> [Description of the task] In the entries below, identify every line with the string "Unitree" and copy it.
:: Data for analysis ::
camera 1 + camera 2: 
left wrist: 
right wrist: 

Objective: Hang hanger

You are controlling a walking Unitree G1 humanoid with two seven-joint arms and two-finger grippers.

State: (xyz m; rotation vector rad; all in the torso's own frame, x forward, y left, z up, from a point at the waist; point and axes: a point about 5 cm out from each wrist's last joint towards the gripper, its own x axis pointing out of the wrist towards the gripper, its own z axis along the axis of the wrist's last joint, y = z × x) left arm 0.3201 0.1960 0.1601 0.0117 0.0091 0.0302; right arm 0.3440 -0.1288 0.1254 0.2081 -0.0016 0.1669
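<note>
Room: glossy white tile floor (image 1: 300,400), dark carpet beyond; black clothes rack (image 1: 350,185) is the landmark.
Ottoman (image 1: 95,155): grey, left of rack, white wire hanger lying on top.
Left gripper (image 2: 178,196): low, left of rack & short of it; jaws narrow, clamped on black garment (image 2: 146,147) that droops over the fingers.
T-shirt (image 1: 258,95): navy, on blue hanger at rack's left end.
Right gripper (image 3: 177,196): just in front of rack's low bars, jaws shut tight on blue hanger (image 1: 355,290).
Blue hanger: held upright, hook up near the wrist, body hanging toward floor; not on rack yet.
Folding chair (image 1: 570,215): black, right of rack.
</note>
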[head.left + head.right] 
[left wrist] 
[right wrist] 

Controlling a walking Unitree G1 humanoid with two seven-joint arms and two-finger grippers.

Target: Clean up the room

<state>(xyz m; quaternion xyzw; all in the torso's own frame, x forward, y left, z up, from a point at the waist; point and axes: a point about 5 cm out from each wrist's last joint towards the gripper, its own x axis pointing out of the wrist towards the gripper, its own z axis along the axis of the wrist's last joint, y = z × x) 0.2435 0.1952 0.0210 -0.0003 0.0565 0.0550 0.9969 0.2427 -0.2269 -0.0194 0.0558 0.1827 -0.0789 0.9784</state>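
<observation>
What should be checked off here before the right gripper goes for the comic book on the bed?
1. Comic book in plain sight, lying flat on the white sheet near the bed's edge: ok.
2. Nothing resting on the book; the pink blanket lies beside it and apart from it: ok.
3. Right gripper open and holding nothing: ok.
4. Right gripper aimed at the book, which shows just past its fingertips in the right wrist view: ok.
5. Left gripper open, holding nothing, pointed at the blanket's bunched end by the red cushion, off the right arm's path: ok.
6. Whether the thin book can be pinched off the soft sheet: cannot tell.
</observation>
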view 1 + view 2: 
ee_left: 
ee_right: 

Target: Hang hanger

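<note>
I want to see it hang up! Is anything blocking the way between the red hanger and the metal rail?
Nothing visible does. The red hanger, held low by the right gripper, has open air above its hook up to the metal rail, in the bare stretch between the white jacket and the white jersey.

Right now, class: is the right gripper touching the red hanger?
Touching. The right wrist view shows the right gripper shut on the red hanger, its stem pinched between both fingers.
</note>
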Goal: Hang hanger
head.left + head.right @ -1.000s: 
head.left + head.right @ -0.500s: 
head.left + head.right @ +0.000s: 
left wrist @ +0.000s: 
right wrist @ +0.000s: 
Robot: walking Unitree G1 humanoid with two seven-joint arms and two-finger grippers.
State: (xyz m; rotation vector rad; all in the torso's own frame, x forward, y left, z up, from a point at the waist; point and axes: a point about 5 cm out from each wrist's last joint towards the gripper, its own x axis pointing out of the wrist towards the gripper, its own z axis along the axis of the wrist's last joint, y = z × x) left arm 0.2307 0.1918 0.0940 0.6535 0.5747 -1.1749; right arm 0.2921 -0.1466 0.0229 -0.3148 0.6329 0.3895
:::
> [Written solution]
You are controlling a walking Unitree G1 humanoid with two seven-joint arms and two-finger grippers.
Controlling a walking Unitree G1 humanoid with two seven-joint arms and two-finger grippers.
Robot: walking Unitree G1 humanoid with two seven-joint arms and two-finger grippers.

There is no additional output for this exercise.